Let’s take a common interest, like animals, for example.
If you’re a pet lover, you’re probably passionate about animals.
But if you’re an animal rescuer, you’re likely passionate about animals and fulfilling your purpose of saving them, too.
Put another way, both an animal rescuer and pet owner may be passionate about animals. Yet, only the animal rescuer may have a purpose of saving animals.
#2. Passion is about emotions, while purpose is the reason behind your emotions
Another take on passion vs. purpose is based on emotions.
While passion is something that excites you and lights a fire of emotions inside of you, purpose is the driving reason behind emotions.

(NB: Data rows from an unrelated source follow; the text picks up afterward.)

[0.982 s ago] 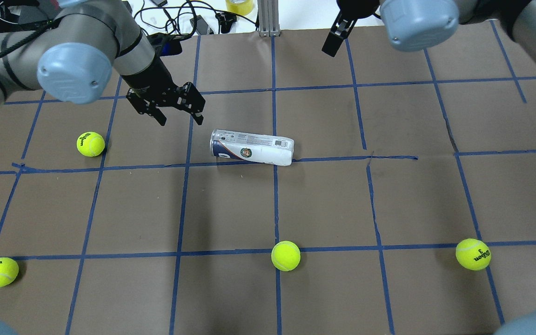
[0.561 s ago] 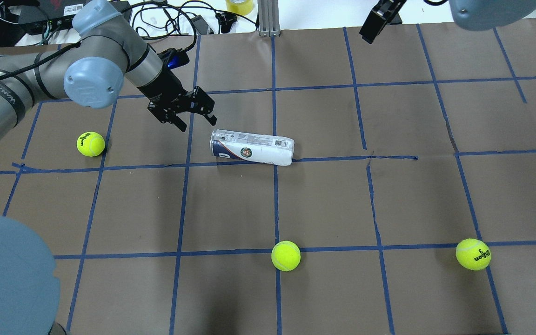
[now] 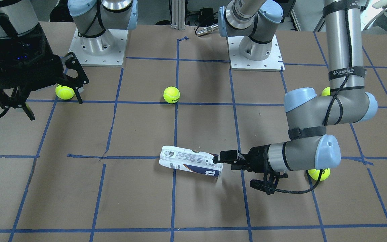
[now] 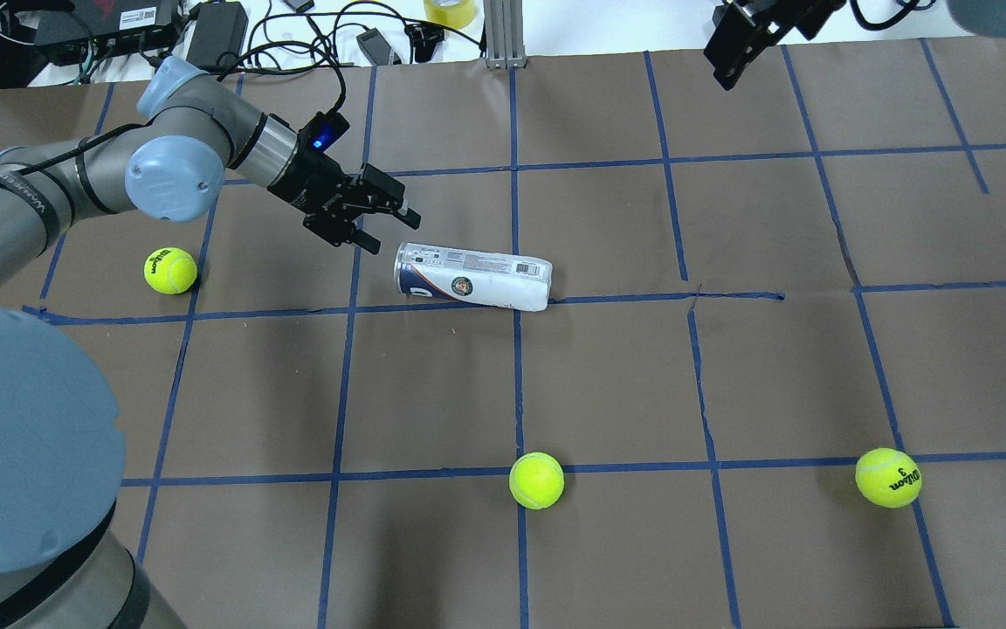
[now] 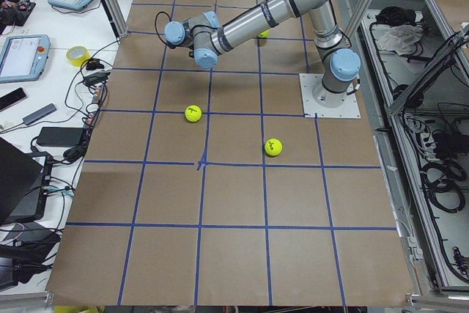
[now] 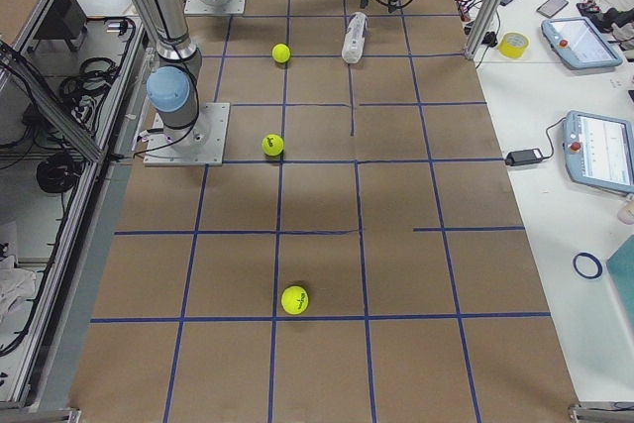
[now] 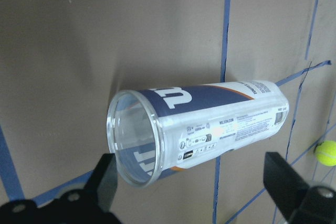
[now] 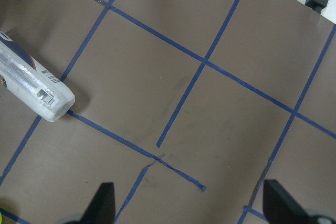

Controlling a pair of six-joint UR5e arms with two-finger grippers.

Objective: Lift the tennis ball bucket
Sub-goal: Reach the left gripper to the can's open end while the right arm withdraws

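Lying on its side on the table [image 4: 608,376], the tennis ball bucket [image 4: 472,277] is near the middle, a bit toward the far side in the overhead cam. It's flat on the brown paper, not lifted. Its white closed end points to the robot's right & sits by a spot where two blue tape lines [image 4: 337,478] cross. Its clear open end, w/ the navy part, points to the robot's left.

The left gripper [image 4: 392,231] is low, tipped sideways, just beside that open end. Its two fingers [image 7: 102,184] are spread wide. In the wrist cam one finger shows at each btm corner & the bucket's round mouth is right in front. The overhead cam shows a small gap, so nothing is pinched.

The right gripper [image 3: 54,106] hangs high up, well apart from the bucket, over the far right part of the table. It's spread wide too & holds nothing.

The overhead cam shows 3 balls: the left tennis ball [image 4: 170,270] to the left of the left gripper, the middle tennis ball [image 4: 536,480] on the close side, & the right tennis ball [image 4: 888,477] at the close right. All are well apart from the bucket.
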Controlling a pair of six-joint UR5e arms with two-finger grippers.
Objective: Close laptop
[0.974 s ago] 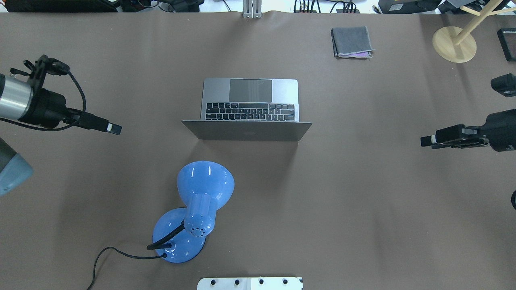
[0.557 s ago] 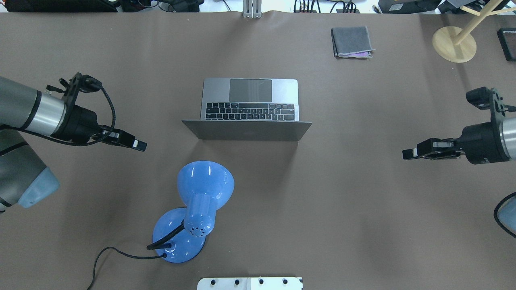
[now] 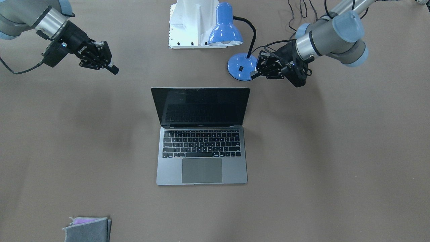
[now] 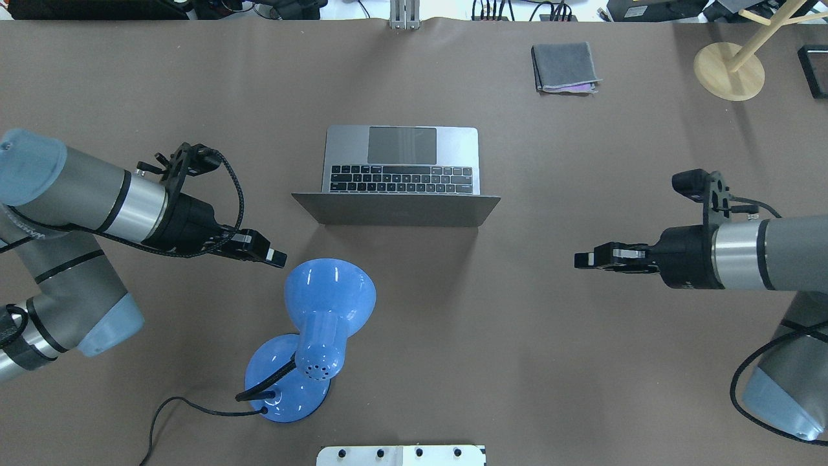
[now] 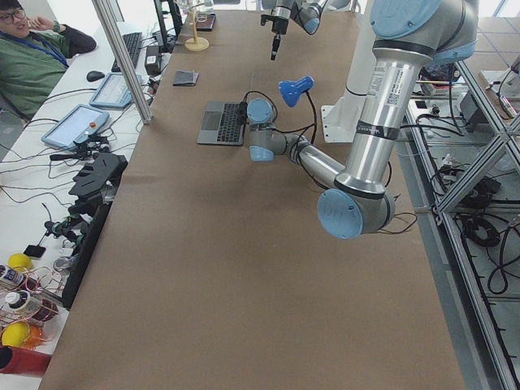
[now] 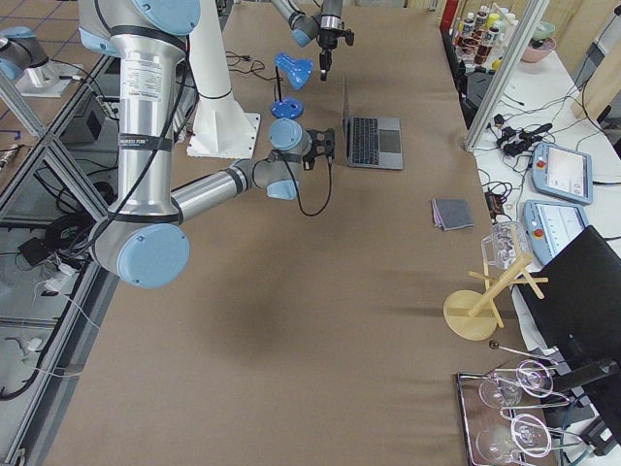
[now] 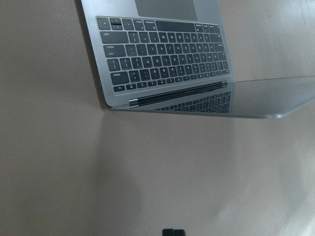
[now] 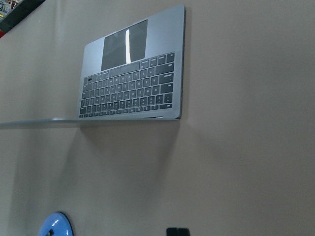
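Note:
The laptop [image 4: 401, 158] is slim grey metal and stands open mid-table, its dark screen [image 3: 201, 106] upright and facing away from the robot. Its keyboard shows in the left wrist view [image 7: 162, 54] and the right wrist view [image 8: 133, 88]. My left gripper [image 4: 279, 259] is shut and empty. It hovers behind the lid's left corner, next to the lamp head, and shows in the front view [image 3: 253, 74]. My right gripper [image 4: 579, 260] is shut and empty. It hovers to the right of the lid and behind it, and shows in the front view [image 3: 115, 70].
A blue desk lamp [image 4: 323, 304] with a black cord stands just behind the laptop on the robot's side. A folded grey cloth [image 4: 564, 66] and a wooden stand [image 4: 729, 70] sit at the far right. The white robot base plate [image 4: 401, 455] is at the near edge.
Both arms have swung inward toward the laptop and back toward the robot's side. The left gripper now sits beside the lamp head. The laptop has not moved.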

According to the dictionary’s definition:
“Passion is any powerful or compelling emotion or feeling.”
It’s literally an emotion, whether love or hate. Emotions can also be put into terms of energy.
According to Oprah:
“Passion is energy. Feel the power that comes from focusing on what excites you.”
I do love thinking about passion as energy because it means it’s something that can be created from within. It’s fluid and you can work on developing the excitement for it.
Look to music, for instance. Whether it’s listening to or playing a heartening tune, I’m sure you’ve had a passionate experience with music that excited your emotions.
But was it always there? Not necessarily.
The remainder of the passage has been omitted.